**Your task:** For this exercise, write out the full listing that follows exactly and skip its pictures.

· · ·

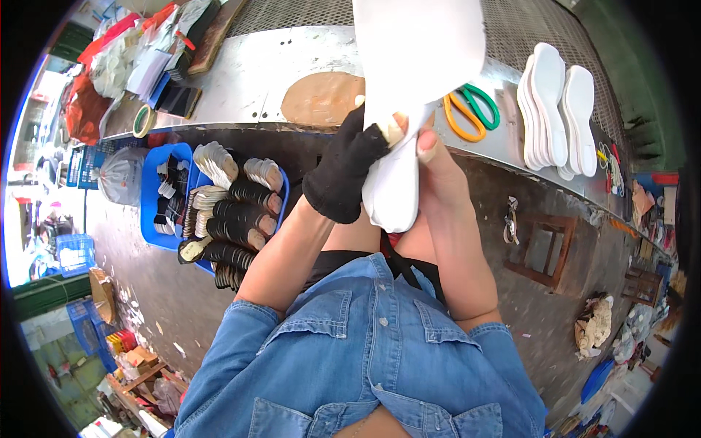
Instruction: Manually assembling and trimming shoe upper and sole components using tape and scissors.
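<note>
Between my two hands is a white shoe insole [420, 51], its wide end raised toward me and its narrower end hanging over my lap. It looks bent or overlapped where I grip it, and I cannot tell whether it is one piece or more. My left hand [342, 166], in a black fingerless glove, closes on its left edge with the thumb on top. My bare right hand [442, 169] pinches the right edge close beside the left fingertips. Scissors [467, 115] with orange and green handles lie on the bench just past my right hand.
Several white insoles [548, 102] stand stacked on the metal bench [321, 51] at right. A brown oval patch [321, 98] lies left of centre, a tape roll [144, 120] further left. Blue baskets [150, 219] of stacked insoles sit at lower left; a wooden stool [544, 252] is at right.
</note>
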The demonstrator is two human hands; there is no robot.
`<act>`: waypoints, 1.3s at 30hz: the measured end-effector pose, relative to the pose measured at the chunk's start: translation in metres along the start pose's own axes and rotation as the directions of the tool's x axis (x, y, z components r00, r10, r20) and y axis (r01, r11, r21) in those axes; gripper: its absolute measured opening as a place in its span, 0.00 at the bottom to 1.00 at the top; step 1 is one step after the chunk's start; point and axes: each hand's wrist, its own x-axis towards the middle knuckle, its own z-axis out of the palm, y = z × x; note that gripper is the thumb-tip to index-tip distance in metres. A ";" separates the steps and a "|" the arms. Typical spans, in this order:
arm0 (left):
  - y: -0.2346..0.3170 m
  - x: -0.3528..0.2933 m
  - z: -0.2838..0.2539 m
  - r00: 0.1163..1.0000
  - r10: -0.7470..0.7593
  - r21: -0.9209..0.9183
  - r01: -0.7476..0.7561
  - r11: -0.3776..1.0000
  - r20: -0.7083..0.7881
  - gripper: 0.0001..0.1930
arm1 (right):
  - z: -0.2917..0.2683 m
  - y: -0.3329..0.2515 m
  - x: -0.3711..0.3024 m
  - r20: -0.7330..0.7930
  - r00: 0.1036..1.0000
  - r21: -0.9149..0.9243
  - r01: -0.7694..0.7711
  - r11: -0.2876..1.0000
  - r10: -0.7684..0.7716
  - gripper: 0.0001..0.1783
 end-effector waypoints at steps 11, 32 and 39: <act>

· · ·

**Task solution:**
Instruction: Manually assembling and trimming shoe upper and sole components using tape and scissors.
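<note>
Between my two hands is a white shoe insole [420, 51], its wide end raised toward me and its narrower end hanging over my lap. It looks bent or overlapped where I grip it, and I cannot tell whether it is one piece or more. My left hand [342, 166], in a black fingerless glove, closes on its left edge with the thumb on top. My bare right hand [442, 169] pinches the right edge close beside the left fingertips. Scissors [467, 115] with orange and green handles lie on the bench just past my right hand.
Several white insoles [548, 102] stand stacked on the metal bench [321, 51] at right. A brown oval patch [321, 98] lies left of centre, a tape roll [144, 120] further left. Blue baskets [150, 219] of stacked insoles sit at lower left; a wooden stool [544, 252] is at right.
</note>
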The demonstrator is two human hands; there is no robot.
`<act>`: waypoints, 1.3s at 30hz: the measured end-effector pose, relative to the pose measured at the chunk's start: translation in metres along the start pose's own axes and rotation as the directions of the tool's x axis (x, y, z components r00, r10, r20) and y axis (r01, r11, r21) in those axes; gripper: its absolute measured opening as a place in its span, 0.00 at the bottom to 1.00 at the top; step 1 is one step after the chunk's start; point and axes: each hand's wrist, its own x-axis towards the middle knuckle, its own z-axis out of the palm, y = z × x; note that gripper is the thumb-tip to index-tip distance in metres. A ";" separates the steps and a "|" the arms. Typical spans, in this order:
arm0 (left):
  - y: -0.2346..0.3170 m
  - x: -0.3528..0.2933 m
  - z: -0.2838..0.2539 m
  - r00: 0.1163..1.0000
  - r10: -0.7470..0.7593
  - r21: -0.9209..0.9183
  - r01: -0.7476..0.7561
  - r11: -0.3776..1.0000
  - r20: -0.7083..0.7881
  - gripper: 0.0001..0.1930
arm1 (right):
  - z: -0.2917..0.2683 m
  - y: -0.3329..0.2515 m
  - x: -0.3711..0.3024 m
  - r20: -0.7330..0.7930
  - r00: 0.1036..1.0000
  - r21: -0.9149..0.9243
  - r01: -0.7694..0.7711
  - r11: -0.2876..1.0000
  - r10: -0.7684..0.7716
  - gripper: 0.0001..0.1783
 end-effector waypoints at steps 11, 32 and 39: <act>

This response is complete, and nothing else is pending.